## THE PROBLEM
In the data below, find the line that contains "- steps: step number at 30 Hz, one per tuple" and the line that contains "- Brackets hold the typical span". Copy both, plus every line between them, exactly.

## STORED DATA

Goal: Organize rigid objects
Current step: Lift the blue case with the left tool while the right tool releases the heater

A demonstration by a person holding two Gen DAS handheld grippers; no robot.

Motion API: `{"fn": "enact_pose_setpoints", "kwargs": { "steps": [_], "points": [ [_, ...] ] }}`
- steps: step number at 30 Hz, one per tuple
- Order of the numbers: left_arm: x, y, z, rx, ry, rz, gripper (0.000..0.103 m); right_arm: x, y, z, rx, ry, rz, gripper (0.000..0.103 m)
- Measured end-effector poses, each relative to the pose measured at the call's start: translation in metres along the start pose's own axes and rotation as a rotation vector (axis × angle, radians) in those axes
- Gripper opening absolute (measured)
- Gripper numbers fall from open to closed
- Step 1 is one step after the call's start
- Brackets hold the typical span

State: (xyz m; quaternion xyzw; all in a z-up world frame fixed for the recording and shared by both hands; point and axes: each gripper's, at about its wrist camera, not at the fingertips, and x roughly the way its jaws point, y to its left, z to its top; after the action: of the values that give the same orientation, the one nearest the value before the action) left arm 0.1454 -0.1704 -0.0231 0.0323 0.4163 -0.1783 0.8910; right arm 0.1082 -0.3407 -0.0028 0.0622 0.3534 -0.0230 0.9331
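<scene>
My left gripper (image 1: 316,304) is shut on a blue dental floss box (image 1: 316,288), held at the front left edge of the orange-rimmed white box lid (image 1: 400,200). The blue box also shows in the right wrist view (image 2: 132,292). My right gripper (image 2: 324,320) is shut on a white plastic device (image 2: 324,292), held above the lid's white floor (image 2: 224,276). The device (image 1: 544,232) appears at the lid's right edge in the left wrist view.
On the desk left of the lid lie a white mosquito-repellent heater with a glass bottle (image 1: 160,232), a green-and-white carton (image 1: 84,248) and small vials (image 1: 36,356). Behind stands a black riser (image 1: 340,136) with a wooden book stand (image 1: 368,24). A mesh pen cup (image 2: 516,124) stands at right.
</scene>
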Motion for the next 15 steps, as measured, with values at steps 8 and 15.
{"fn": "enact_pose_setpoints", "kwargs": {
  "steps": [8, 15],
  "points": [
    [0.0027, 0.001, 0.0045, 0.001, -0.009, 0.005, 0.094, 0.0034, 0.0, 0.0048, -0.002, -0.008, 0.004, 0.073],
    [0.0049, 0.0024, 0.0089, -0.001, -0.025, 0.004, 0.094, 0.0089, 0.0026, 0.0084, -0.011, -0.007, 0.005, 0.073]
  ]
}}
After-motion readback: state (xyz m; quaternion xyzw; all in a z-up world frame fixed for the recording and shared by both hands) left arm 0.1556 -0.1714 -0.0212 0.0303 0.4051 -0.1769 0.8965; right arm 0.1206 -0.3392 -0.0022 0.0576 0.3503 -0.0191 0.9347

## SOLUTION TO THIS PROBLEM
- steps: step number at 30 Hz, one per tuple
- Order of the numbers: left_arm: x, y, z, rx, ry, rz, gripper (0.000..0.103 m); right_arm: x, y, z, rx, ry, rz, gripper (0.000..0.103 m)
- Measured end-effector poses, each relative to the pose measured at the call's start: translation in metres along the start pose's own axes and rotation as a rotation vector (axis × angle, radians) in those axes
- Gripper opening absolute (measured)
- Gripper numbers fall from open to closed
- Step 1 is one step after the call's start
- Brackets hold the typical span

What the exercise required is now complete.